The Concá delegation has the largest number of communities and is located 15 km from the municipal seat in the most agriculturally productive area of the municipality. Its agriculture along with tourism from the mission church has made it one of the most important communities in the region. The town of Concá is noted for its commemoration of Day of the Dead. The community of El Refugio was known as El Sótano until the early 20th century. Its origins date back to the beginning of the 18th century. Today, it is one of the main livestock (mostly smaller animals like goats and domestic fowl) in the municipality, which has been growing. It has one of the municipality's parish churches called Nuestra Señora del Refugio. It also has its own schools from pre school to middle school via distance education.

==Demographics==
The municipality is part of the traditional territory of the Pame people, which extends over northern Querétaro and southern San Luis Potosí. In Querétaro, they are found in Jalpan de Serra and Arroyo Seco, especially San José de las Flores, El Rincón and El Rincón. Among themselves, they organize into groups called “desisorias” which are tightly knit communities which interact with other similar units for public services such as education and health. As of 2005, the census counted only sixty six people who spoke an indigenous language, Pame and Otomi. However, only a third of all Pames speak the language with over half being monolingual in Spanish. Disease in the colonial period and displacement, sometimes forced expulsion of Pame peoples nearly extinguished the ethnicity in Arroyo Seco, but since the early 20th century, there has been some migration of Pame back into the area. Pames generally live in homes made of palm, adobe and wood which can measure from 300 to 1000m2, rectangular with pitched roofs. The inside is generally a single room which includes a kitchen and places to sleep. Most Pame raise small livestock such as pigs and domestic fowl for sale or self consumption. Land is held by communities in common with certain authorities to regulate its use in places such as San José de las Flores, and El Rincón. Common handcrafts include items made from palm fronds such as mats and pottery, including comals and other cooking utensils. They also fashion wood into furniture and masks for sale or their own use. A number of these communities have received official recognition from the municipality as “Pueblos Indígenas” (Indigenous Villages). This allows the communities to petition for funds from the Comisión Nacional para el Desarrollo de los Pueblos Indígenas (CDI). The communities are Tierras Prietas, El Sabinito, Crucero del Sabinito, Las Trancas, La Cantera, El Riachuelo, San José de las Flores and San Juan Buenaventura.

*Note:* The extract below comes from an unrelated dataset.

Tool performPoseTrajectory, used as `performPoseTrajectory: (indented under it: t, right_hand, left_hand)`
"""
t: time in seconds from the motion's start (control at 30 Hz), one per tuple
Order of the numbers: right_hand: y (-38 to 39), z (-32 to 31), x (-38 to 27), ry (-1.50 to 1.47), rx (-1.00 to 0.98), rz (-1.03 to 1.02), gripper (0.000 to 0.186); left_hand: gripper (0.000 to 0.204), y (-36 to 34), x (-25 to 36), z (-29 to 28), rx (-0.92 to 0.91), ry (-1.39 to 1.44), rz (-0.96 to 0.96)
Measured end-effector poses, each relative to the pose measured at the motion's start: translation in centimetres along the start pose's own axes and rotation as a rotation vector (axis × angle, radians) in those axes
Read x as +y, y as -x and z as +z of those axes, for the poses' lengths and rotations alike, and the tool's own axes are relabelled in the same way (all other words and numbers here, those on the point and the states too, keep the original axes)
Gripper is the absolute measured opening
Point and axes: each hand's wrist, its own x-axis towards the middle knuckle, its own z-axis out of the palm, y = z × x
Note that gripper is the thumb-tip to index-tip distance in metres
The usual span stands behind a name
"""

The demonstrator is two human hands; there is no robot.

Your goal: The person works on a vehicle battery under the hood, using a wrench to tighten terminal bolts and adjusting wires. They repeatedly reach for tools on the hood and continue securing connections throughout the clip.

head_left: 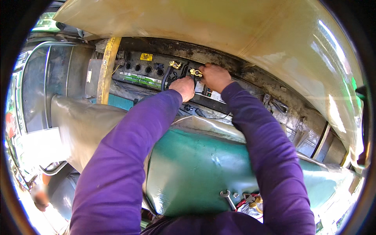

The overwhelming majority of the population is Catholic, with four parish churches and the Concá mission church. The last church is directly administered by the Diocese of Querétaro. However, overall, the tendency of the population is negative. The population declined from 12,667 in 2000 to 12,493 in 2005. Arroyo Seco is the least populated in the Sierra Gorda region. Most of its communities have a population of between one and ninety nine inhabitants. The main for the decline is the emigration of much of its population due to poverty.